In a letter seen by Financial Adviser, the bank said the definition of critical illness was “extremely complex” and claimed it “would not be possible” for its advisers to have set out the differences in depth.

The letter was sent to the Financial Ombudsman Service by Lloyds working on the case of Melanie and Kevin Randall.

The pair have been battling Lloyds since the Scottish Widows critical illness policy they were sold in 2008 failed to pay out when Mr Randall survived a heart attack 18 months later. He now cannot work. In a ruling from 2010 the Fos ruled in favour of Lloyds Bank after the Randalls claimed their new policy was mis-sold.

However, Alan Lakey, founder of Hemel Hempstead-based CI Expert, said: “The model wording is a minimum requirement and insurers can go beyond that if they want. The new wording means claims for one in five heart attacks will fail.

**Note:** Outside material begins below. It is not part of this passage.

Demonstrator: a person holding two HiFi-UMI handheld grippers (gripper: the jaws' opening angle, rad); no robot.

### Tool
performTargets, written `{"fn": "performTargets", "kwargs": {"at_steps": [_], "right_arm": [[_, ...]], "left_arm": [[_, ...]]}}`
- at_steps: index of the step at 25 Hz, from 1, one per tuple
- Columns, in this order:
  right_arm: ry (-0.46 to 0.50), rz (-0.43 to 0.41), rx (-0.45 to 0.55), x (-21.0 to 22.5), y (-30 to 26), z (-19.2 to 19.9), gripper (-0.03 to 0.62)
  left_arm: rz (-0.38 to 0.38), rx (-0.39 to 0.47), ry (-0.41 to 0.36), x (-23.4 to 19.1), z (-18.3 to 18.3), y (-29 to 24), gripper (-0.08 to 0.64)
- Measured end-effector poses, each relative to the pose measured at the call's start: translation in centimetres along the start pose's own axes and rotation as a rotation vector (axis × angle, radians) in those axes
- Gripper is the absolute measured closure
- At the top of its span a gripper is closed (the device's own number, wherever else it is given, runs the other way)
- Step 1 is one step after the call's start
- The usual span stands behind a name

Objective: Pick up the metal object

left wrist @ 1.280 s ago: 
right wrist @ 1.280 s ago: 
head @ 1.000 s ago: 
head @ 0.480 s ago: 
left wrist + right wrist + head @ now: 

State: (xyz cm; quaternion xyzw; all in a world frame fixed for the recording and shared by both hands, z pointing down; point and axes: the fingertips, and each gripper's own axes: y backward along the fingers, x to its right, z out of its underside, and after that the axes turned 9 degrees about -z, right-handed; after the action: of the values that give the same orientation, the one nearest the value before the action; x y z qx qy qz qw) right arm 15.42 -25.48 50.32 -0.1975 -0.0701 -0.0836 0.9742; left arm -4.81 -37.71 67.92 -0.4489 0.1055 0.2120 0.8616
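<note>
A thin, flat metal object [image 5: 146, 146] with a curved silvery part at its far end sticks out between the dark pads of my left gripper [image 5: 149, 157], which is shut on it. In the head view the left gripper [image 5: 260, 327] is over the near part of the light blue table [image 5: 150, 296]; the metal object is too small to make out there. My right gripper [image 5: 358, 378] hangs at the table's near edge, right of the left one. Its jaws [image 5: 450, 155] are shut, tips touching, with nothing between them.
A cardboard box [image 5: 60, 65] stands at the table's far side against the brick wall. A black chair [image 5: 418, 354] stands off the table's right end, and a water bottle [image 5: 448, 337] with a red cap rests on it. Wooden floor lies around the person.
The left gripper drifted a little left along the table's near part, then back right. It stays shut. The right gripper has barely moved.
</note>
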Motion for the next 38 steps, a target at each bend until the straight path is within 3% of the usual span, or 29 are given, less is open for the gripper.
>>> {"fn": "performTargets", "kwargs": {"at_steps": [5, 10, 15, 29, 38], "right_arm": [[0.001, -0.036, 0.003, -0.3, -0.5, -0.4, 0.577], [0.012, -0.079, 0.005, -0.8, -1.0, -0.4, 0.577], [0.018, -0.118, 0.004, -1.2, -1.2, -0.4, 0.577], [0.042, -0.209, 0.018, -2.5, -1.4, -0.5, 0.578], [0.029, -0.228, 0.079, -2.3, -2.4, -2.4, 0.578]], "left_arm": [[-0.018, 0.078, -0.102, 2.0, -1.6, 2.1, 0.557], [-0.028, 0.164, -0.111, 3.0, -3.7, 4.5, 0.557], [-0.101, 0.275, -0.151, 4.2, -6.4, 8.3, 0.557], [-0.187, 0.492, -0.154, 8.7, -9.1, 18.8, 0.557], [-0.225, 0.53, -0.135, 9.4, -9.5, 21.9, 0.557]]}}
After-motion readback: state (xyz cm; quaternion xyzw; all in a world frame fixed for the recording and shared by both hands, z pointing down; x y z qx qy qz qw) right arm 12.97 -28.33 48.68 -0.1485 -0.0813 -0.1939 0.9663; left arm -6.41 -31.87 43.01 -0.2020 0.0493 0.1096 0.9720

“The Fos is wrong to say that Scottish Widows followed the ABI statement of best practice as if that constitutes an obligation. It did not, it merely set out minimum claim wording requirements. It could have exceeded this.”

Ms Randall said: “The Fos is only taking into account the fact that Lloyds felt it was the right policy for us.”

Right to reply

A Lloyds spokesman said: “The Fos reviewed the sales process and wording of the definitions of heart attack between the old and new policy and found in favour of the bank.”